On 02.03.2021 07:48, Takashi Iwai wrote:
On Tue, 02 Mar 2021 07:29:20 +0100, Anton Yakovlev wrote:
On 28.02.2021 13:05, Takashi Iwai wrote:
On Sat, 27 Feb 2021 09:59:56 +0100, Anton Yakovlev wrote:
[snip]
--- a/sound/virtio/virtio_pcm.c +++ b/sound/virtio/virtio_pcm.c @@ -109,6 +109,7 @@ static int virtsnd_pcm_build_hw(struct virtio_pcm_substream *vss, SNDRV_PCM_INFO_BATCH | SNDRV_PCM_INFO_BLOCK_TRANSFER | SNDRV_PCM_INFO_INTERLEAVED |
SNDRV_PCM_INFO_RESUME | SNDRV_PCM_INFO_PAUSE;
Actually you don't need to set SNDRV_PCM_INFO_RESUME. This flag means that the driver supports the full resume procedure, which isn't often the case; with this, the driver is supposed to resume the stream exactly from the suspended position.
Most drivers don't set this but implement only the suspend-stop action. Then the application (or the sound backend) will re-setup the stream and restart accordingly.
I tried to resume driver without SNDRV_PCM_INFO_RESUME, and alsa-lib called only ops->prepare(). It makes sense for a typical hw, but we have "clean" unconfigured device on resume. And we must set hw parameters as a first step. It means, that code should be more or less the same. And maybe it's better to set SNDRV_PCM_INFO_RESUME, since it allows us to resume substream in any situation (regardless of application behavior). I can refactor code to only send requests from trigger(RESUME) path and not to call ops itself. It should make code more straitforward. What do you say?
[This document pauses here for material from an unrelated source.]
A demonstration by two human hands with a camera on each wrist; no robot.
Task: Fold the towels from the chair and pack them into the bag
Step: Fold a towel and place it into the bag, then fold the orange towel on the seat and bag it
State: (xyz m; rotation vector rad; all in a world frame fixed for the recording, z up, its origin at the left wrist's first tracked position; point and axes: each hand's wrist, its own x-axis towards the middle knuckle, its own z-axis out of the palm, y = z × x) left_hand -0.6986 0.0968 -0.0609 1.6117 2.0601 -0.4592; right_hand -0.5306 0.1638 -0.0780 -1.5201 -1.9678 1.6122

How about calling hw_params(NULL) conditionally in the prepare?
Then the question is that condition. When ops->prepare() is called, the substream is in SUSPENDED state or not? If not then we need to track this in some additional field (and it will make logic a little bit clumsy, since that field is needed to be carefully handled in other places).
Doing the full stack work in the trigger callback is bad from the API design POV; in general the trigger callback is supposed to be as short as possible.
Yeah, but usually original subsystem design does not take into account para-virtualized devices, which usually have it's own slightly different reality. And we need to introduce some tricks.